Nitric Oxide Nasal Spray (NONS), an antiviral treatment for COVID-19, reduced viral load in high-risk adult patients by 94 per cent in 24 hours, and by 99 per cent in 48 hours, according to a new study published in the journal, The Lancet.

The nasal treatment was first announced in February, when the company also said that the nitric oxide nasal spray (NONS) will be sold under the brand FabiSpray in India for the treatment of adult patients with COVID-19 who have high risk of progression of the disease.

How much do we know about NONS? How promising is the study result? FIT breaks it down.

To bring you up to speed, NONS is a nasal is a nasal “disinfectant” spray, and the only COVID treatment so far that is not a monoclonal antibody treatment.

The same technology has previously been used to create nasal sprays targetting H1N1 and influenza viruses.

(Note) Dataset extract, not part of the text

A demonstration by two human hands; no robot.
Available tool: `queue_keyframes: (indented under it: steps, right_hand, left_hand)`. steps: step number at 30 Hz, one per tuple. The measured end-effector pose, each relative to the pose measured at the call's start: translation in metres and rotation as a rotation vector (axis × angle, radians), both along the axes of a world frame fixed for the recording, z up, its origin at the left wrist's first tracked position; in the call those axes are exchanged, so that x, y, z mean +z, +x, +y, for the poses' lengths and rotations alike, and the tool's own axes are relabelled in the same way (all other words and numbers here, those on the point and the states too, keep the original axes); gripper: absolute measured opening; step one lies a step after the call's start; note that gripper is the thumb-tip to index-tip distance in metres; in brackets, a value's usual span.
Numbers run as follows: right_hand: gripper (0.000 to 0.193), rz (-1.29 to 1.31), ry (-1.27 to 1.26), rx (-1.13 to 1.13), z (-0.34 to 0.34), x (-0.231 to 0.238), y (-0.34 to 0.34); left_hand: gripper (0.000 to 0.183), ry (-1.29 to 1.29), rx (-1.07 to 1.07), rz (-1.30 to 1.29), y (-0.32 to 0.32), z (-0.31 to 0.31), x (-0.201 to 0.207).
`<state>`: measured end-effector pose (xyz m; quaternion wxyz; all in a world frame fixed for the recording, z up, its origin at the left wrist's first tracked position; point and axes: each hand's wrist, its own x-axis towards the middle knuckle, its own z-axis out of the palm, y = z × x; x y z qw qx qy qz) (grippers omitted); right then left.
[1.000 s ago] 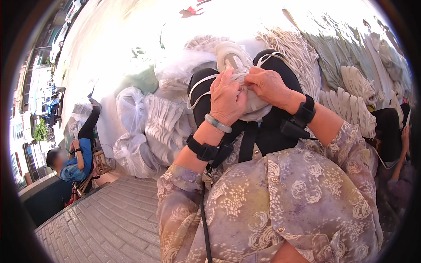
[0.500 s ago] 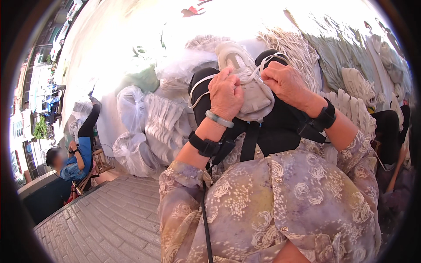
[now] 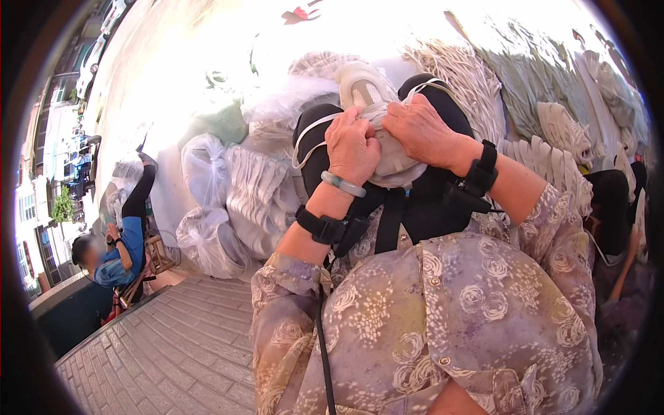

It is a non-invasive, self administrable, and portable spray which makes it especially appealing to people who have trouble with needles, as well as those who couldn't take the injectable COVID vaccines.

First, let's look at some fast facts about the study.

The phase III clinical trial conducted in Mumbai sought to test how well nitric oxide (NO) eradicates nasal SARS-CoV-2 RNA, but mainly in unvaccinated high-risk patients over the age of 45 years – this group being the primary target of the treatment.

• The study involved 306 adults between the ages of 18 and 70.

• These were a very specific subset of patients who had mild symptoms but were at high risk of developing severe illness.

• They also had to have developed symptoms within 72 hours of being infected.

• The participants included a mix of both vaccinated and unvaccinated people.

• 153 participants were given NONS and the rest were given placebo.

• Two sprays per nostril were self administered by the participants six times daily for seven days.

• Premenopausal or postmenopausal women were preferred, and those in the childbearing age took contraceptive measures with consent.

What the study found:

According to the study authors, NONS helped speed up the recovery process by clearing up the nasal viral load when administered soon after infection.

The study also found that patients who were given NONS were completely rid of virus RNA roughly four days earlier compared to placebo.

Moreover, no serious adverse effects were reported.

The study authors didn't make a record of which patients were infected with which strain, and the spray was not tested on Omicron specifically.

However, 58 percent of the participants were enrolled during the second wave when Delta was dominant and 42 percent were enrolled during the third wave when Omicron was dominant.